# TASK GOAL
Reproduce the records exactly through the line with "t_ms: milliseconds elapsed".

# SUPPLIED INFORMATION
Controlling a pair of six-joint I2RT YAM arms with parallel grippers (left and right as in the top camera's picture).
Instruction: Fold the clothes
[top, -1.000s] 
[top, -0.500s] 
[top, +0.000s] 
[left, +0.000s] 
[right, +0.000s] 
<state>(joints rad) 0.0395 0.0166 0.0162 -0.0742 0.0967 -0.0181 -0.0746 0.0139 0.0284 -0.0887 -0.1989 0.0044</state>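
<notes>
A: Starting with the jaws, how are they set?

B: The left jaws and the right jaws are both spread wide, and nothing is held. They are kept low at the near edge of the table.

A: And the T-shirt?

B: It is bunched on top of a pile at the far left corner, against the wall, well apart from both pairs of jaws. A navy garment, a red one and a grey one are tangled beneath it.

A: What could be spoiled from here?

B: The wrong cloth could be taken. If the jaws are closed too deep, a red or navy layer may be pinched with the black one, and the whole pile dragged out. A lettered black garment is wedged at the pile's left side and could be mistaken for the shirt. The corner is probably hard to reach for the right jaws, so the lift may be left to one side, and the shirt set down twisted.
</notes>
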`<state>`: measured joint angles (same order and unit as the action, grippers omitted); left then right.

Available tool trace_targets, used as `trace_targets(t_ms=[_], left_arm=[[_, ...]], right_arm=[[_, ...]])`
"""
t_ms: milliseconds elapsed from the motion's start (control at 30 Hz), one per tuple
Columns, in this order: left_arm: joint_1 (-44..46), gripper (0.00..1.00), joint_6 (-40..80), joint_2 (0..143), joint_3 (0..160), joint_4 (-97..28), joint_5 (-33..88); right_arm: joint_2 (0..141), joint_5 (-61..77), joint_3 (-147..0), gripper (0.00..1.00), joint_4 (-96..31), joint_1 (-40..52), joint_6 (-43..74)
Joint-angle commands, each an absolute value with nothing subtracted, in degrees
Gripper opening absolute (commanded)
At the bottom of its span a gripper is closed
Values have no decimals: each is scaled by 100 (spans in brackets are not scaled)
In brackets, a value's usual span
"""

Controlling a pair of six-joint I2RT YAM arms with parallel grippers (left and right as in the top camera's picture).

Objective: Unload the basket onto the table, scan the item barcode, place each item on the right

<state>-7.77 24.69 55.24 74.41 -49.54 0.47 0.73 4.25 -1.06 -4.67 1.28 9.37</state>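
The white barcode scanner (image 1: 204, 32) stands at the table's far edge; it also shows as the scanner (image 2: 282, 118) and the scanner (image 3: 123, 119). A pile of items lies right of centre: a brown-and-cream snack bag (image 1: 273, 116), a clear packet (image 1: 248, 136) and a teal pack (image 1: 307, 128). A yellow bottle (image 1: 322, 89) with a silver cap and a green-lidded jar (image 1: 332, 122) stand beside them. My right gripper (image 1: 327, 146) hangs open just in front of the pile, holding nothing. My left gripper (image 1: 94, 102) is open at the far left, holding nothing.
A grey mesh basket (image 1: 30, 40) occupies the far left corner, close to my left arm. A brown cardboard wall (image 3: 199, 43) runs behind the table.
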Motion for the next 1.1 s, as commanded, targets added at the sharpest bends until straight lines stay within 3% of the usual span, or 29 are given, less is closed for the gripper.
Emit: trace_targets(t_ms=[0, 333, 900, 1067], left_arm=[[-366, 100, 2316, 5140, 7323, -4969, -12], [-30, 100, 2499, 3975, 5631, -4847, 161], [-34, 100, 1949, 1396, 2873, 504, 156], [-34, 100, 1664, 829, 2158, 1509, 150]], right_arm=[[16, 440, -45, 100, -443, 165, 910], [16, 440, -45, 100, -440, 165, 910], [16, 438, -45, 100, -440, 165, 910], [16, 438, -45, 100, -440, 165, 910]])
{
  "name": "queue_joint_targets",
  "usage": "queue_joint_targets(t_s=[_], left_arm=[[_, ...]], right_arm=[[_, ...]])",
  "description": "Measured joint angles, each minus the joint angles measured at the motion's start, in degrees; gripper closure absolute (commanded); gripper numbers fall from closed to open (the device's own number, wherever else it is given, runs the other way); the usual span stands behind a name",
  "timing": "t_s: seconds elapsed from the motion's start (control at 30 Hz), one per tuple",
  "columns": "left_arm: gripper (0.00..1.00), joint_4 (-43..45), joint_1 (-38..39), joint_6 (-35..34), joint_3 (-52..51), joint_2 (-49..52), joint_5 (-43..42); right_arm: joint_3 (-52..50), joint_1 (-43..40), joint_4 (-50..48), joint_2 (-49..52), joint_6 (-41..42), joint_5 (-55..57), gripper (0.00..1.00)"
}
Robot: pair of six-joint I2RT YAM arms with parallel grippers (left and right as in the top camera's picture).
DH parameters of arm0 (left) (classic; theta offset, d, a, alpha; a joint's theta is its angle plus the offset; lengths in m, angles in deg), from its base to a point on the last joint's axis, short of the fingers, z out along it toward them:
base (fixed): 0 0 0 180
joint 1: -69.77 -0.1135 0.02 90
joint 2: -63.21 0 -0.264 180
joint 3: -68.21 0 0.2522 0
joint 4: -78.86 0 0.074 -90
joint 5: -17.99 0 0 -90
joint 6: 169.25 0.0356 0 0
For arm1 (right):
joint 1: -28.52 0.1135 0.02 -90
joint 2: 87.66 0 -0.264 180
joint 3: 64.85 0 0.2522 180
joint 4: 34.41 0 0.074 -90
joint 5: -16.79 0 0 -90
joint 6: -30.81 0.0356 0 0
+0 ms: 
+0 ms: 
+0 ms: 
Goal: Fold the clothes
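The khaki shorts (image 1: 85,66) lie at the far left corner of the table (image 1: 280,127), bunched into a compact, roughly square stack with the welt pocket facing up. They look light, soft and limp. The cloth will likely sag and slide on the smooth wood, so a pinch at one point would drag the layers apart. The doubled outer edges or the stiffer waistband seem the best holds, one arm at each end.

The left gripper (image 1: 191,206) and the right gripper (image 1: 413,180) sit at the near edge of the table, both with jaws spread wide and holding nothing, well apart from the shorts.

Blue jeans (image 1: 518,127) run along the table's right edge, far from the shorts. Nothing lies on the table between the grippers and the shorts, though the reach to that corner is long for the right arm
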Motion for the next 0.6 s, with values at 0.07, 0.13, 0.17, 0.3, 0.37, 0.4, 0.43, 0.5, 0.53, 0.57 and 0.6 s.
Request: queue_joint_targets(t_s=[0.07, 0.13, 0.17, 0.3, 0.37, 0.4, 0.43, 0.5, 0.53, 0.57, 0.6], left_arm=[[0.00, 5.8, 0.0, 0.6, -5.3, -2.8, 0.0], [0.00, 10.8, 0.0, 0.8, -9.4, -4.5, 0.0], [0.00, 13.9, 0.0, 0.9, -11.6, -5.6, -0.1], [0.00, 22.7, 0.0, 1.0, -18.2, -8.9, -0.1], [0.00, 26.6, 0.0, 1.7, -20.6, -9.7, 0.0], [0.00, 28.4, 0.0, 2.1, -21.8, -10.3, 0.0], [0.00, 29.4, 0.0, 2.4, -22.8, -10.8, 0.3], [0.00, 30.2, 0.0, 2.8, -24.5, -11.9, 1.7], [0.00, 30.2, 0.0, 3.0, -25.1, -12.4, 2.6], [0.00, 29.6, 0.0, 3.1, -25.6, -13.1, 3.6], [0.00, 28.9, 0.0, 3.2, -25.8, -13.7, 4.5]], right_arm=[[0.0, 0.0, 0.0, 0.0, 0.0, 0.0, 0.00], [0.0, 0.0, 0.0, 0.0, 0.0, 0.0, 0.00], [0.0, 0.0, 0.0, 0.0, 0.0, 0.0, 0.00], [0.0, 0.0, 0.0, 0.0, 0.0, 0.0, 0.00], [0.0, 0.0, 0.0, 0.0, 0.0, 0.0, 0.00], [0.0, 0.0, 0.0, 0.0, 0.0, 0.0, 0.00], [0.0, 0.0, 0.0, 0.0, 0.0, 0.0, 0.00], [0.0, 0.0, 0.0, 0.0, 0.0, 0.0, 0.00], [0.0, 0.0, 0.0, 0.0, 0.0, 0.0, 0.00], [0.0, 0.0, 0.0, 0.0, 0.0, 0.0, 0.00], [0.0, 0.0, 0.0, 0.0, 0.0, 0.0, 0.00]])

# WRITTEN ANSWER
Controlling a pair of six-joint I2RT YAM arms with parallel grippers (left and right as in the top camera's picture).
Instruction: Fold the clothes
[top, -1.000s] 
[top, -0.500s] 
[top, +0.000s] 
[left, +0.000s] 
[right, +0.000s] 
<state>(joints rad) 0.0395 0.0166 0.0162 -0.0742 0.0967 -0.0181 -0.0746 0.0139 0.0284 -0.0887 -0.1989 0.0044</state>
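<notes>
A: Starting with the jaws, how are they set?

B: The left jaws and the right jaws are both spread wide, and nothing is held. They are kept low at the near edge of the table.

A: And the T-shirt?

B: It is bunched on top of a pile at the far left corner, against the wall, well apart from both pairs of jaws. A navy garment, a red one and a grey one are tangled beneath it.

A: What could be spoiled from here?

B: The wrong cloth could be taken. If the jaws are closed too deep, a red or navy layer may be pinched with the black one, and the whole pile dragged out. A lettered black garment is wedged at the pile's left side and could be mistaken for the shirt. The corner is probably hard to reach for the right jaws, so the lift may be left to one side, and the shirt set down twisted.
</notes>
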`<state>`: measured joint angles (same order and unit as the action, grippers omitted); left then right.

Available tool trace_targets, used as `trace_targets(t_ms=[_], left_arm=[[_, ...]], right_arm=[[_, ...]])`
"""
t_ms: milliseconds elapsed from the motion's start (control at 30 Hz), one per tuple

There is no additional output for this exercise.